On March 14, 2018, the U.S. Senate passed the Economic Growth, Regulatory Relief and Consumer Protection Act, which is a wide-ranging bank deregulation bill that would scale back key parts of the Dodd-Frank law but not directly impact the FIO and the collision industry.
The U.S. House Financial Services Committee created its own bill to reform the Dodd-Frank law. This bill, The Financial CHOICE Act, will replace the FIO with the Office of Independent Insurance Advocate. The new office would not be a civil servant representative but would have an advocate appointed by the President and the Senate. The Advocate would observe the industry and not be granted permission to subpoena information.
As congress considered banking reform over the past few months, the Automotive Service Association (ASA) worked to ensure that the FIO would be protected.
“There are areas of the Dodd-Frank,” says a National Association of Insurance Commissioners (NAIC) spokesperson, “we think Congress should revisit to make adjustments including certain authorities of the Federal Insurance Office, the Financial Stability Oversight Council non-banks designation process, and the state insurance commissioner's non-voting status on the FSOC.”
The ASA's Take
Redding, says right now there is a need for federal regulation because each state handles insurance issues differently.
During the Senate Banking Committee consideration of Dodd-Frank reform, the ASA Collision leadership met with the committee and various Senate offices to discuss concerns about repealing Dodd-Frank and, specifically, the House FIO language, Redding says.
Redding says ASA is concerned that, compared to the insurance industry, which has representatives across all 50 states, the collision industry does not have the resources available right now to represent and advocate for body shops.
“This is not a new conflict,” he says.
Redding says there are two options going forward. Option one includes the Senate and the House getting together to discuss differences in a Senate-House conference and then neither bill goes forward.

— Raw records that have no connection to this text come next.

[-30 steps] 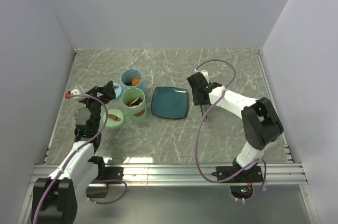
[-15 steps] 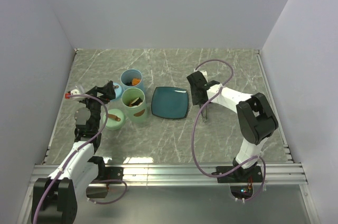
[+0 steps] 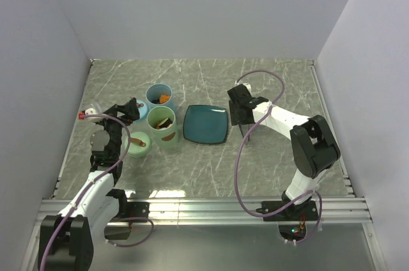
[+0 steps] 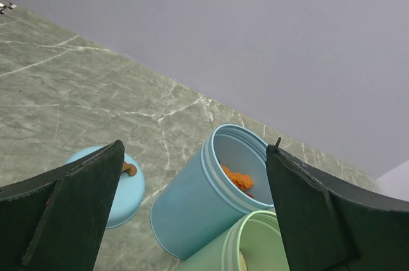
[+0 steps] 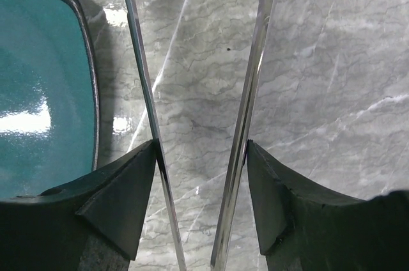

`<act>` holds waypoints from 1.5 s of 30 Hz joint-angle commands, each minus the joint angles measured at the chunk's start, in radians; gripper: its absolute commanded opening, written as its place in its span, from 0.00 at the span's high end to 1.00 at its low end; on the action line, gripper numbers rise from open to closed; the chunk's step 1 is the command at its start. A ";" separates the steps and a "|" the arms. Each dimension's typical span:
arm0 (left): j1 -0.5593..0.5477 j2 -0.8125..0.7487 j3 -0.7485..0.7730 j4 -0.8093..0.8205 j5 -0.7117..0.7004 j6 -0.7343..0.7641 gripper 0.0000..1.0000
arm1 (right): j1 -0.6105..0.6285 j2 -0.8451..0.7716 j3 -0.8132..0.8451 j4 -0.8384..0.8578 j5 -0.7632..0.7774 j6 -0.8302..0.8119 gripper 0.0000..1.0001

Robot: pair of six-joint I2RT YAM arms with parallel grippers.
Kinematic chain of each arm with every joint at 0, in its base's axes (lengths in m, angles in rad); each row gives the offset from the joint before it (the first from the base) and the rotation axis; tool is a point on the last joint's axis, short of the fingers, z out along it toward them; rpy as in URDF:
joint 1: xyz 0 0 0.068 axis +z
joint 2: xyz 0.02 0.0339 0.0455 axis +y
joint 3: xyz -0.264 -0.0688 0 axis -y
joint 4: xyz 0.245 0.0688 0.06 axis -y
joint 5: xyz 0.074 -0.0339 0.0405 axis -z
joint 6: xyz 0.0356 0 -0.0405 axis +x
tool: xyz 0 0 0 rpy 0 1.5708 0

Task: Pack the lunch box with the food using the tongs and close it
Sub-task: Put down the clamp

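The silver tongs [image 5: 252,92] stand between the fingers of my right gripper [image 5: 201,143]; each thin arm rests against one fingertip, so the gripper is shut on them. They point down at the table just right of the teal plate [image 3: 206,124], which is bare. The lunch box shows as a blue tub [image 4: 198,201] and a green tub [image 3: 162,124]. Orange food [image 4: 238,179] lies in the blue tub and beige and brown pieces [image 3: 163,122] in the green one. My left gripper [image 4: 197,146] hangs open over the blue tub with nothing in it.
A blue lid [image 4: 124,188] with a brown knob lies on the table left of the blue tub, and a green lid [image 3: 138,141] lies left of the green tub. Grey walls close in the marble table [image 3: 211,169] on three sides.
The right jaws have widened and the tongs' two arms have spread apart with them. The right wrist has shifted slightly. The left arm has not moved.
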 commanded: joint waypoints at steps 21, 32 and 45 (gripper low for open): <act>0.004 -0.007 0.004 0.033 -0.007 -0.011 0.01 | -0.012 0.003 0.031 -0.016 0.006 0.002 0.24; 0.004 0.063 0.035 0.001 -0.073 -0.028 0.01 | -0.011 -0.282 0.019 0.072 -0.029 -0.025 0.21; 0.004 0.241 0.191 -0.133 -0.125 0.089 0.02 | -0.020 -0.267 0.126 0.310 -0.320 -0.157 0.21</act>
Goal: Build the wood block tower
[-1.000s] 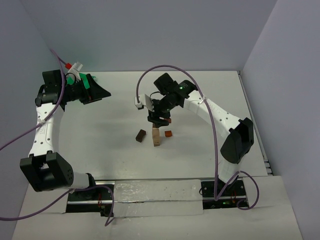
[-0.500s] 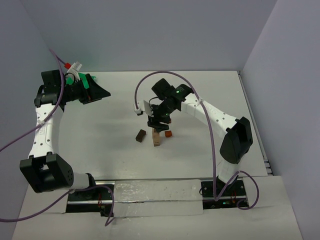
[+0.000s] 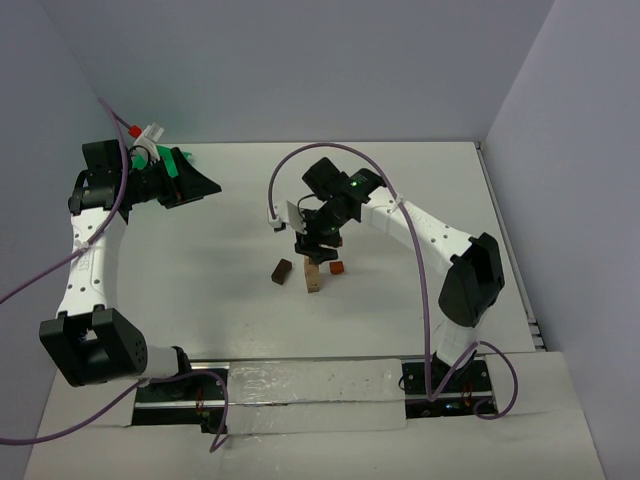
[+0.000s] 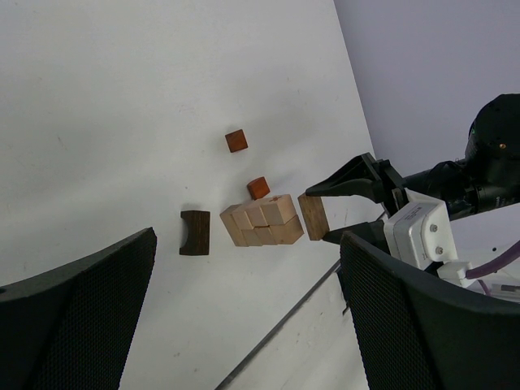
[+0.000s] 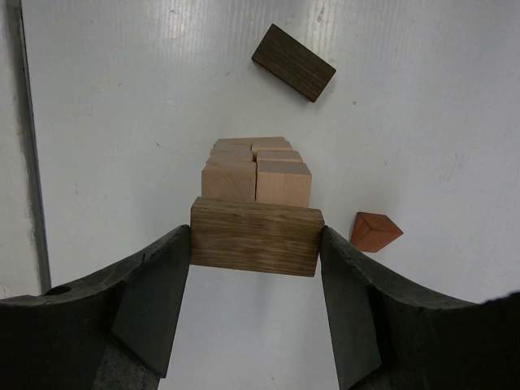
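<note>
**A:** Where are your arms sitting, seen from above?

**B:** My right arm is arcing in from the near right, and my right gripper is hanging over the tower around the middle of the bench. My left arm is rising along the left edge. My left gripper is sitting at the far left corner and pointing toward the middle. A green thing is showing beside that wrist. I cannot tell what it is, or whether anything is lying in it.

**A:** And what is your left wrist camera giving you?

**B:** My left fingers are standing wide apart with nothing between them. Beyond them I am seeing the tan tower from the side, with a dark brown block near its base. A reddish wedge is lying just beside the tower, and a reddish cube is lying farther off. That cube is not showing in my right wrist view.

**A:** And the right wrist?

**B:** There my right fingers are clamping a brown block by its two ends, level, directly over the tower's top. I cannot tell whether it is touching. The dark brown block is lying beyond the tower, and the wedge is off to one side.
</note>
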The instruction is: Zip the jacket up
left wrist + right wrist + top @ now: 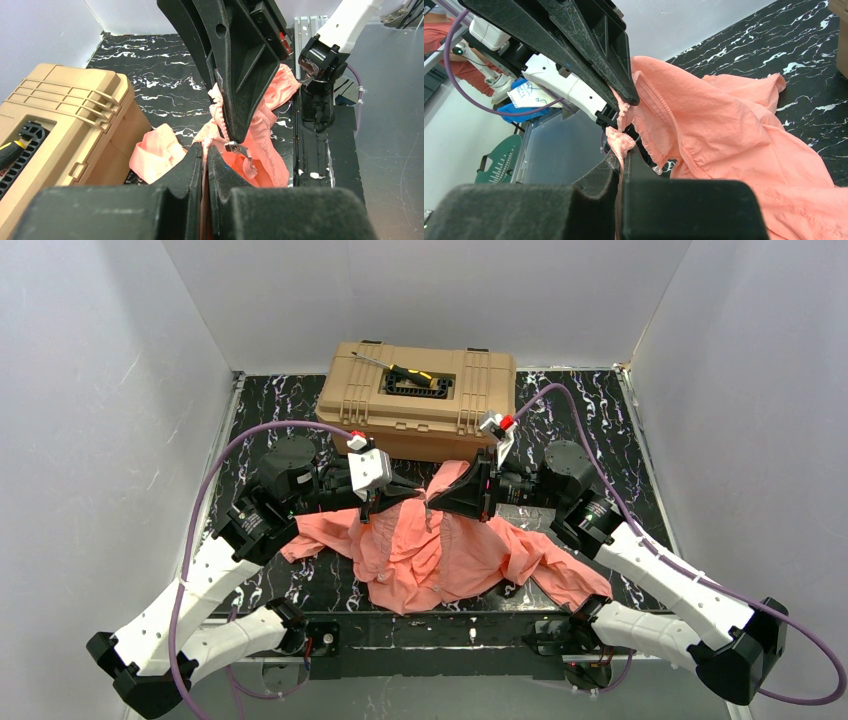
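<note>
jacket [430, 560]: lies in a heap on the table [270, 410], just in front of the tan toolbox [420, 400]. One edge is lifted toward the toolbox and the sleeves trail off to either side of it.

left gripper [205, 157]: jaws nearly closed, pinching a fold of the pink fabric at the raised edge.

right gripper [621, 162]: same, clamped on a gathered bit of fabric. Its tip sits right next to the left one, on the toolbox-facing side of the heap.

zipper slider [233, 146]: small metal piece right at the right gripper's tip in the left wrist view. Can't tell if the tip grips the slider itself or only cloth beside it.

Handling, my read:
- Fabric is thin, light and floppy with no stiffness, so it bunches instead of transmitting a pull.
- It looks a little slick, so a pinch on a single layer may creep.
- The zipper tape is the only firm line to hold.

Where to grab: one gripper on the tape just below the slider to hold tension, the other on the pull tab. A hold on loose cloth will likely just drag the whole jacket away from the toolbox.
</note>
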`<state>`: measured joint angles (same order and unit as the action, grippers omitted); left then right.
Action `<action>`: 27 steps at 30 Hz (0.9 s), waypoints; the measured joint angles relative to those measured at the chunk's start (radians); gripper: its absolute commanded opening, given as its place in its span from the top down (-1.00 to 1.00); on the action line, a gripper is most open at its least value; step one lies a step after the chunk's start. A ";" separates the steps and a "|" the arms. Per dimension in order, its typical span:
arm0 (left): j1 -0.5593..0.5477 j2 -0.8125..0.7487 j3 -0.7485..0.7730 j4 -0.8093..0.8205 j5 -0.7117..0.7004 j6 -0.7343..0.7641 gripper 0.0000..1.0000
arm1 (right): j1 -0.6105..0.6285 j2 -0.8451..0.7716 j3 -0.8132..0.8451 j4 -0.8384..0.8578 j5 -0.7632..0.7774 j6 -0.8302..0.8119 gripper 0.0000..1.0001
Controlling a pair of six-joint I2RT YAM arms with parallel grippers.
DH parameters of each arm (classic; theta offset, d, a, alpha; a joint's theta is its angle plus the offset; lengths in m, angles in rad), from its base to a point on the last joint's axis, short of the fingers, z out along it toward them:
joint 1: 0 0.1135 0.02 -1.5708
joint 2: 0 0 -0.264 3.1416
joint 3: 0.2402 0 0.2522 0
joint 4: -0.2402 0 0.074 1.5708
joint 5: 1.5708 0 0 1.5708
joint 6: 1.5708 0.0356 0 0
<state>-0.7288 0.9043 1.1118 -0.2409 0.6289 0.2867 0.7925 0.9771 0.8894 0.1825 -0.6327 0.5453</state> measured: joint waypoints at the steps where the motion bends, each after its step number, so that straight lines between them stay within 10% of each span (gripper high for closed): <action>1: 0.000 0.000 0.000 0.000 0.000 0.001 1.00 | 0.000 0.000 0.000 0.000 0.000 0.000 0.97; 27: 0.000 -0.002 0.000 -0.003 0.008 0.010 1.00 | 0.000 0.000 0.001 0.020 -0.006 0.006 0.97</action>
<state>-0.7288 0.9028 1.1118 -0.2436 0.6369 0.2962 0.7925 0.9768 0.8902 0.2024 -0.6388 0.5518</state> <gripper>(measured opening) 0.024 0.054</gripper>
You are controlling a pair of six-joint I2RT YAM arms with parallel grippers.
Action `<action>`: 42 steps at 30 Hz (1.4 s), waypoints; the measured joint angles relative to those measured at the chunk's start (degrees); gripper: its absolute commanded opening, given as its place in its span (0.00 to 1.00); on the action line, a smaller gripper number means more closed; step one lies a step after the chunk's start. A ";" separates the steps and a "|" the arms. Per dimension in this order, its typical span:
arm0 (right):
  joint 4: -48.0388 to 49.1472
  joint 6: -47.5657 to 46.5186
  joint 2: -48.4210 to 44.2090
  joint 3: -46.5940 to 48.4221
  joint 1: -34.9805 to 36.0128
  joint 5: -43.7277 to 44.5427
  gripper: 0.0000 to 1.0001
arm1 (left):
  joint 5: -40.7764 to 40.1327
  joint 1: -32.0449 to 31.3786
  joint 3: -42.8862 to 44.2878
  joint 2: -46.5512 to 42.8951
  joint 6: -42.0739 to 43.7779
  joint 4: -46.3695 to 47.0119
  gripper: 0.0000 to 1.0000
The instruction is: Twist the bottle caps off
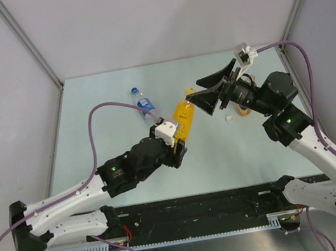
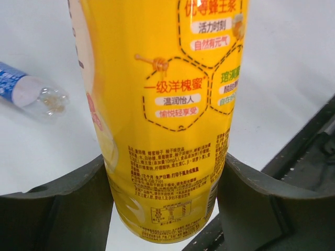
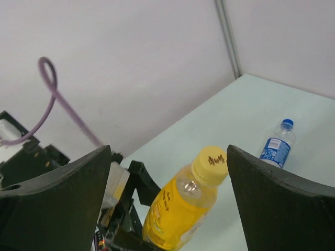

Option two involves the House accepting the Senate bill language.
“The first step, once these reform efforts are put to bed, should be FIO including the collision industry on its federal advisory committee,” Redding says.
Although the intent of its original mission has not been achieved, having the bones or structure of the FIO in place has value to the collision repair industry, he says.
“After missed report deadlines and a very timid approach to even its most conservative role as a federal oversight agency, the FIO has settled in as part of the U.S. Department of Treasury,” he says.
The Independent Shop Impact
“One thing I’ve been surprised to learn in my time on this subject is how keeping the Federal Insurance Office in place can benefit the insurance company,” Scott Benavidez says.
The FIO has the potential to make competition fair between insurance companies.
For example, if one insurance company decides that pre– and post-repair scans will be done, their estimates are going to be higher and their severity rate is going to be higher versus an insurance company that decides not to scan before or after because they believe it is not accident related.
Through the FIO, both companies would have the same severity rate and would be able to compete evenly, Benavidez says.
“Often times, the manufacturer will require a repair but the insurance company will tell the shop they don’t need to do it,” Benavidez says. “It’d be nice for the FIO to step in and say, ‘Yes, this needs to be done.’”
According to Benavidez and Roy Schnepper, owner of Butler’s Collision in Roseville, Mich., contacting local insurance commissioners in their states is difficult.
Schnepper says this is due to the commissioner’s primary oversight being the insurance companies. And when they do step in, he says, the advice is more of a recommendation on how to handle repairs than a mandate.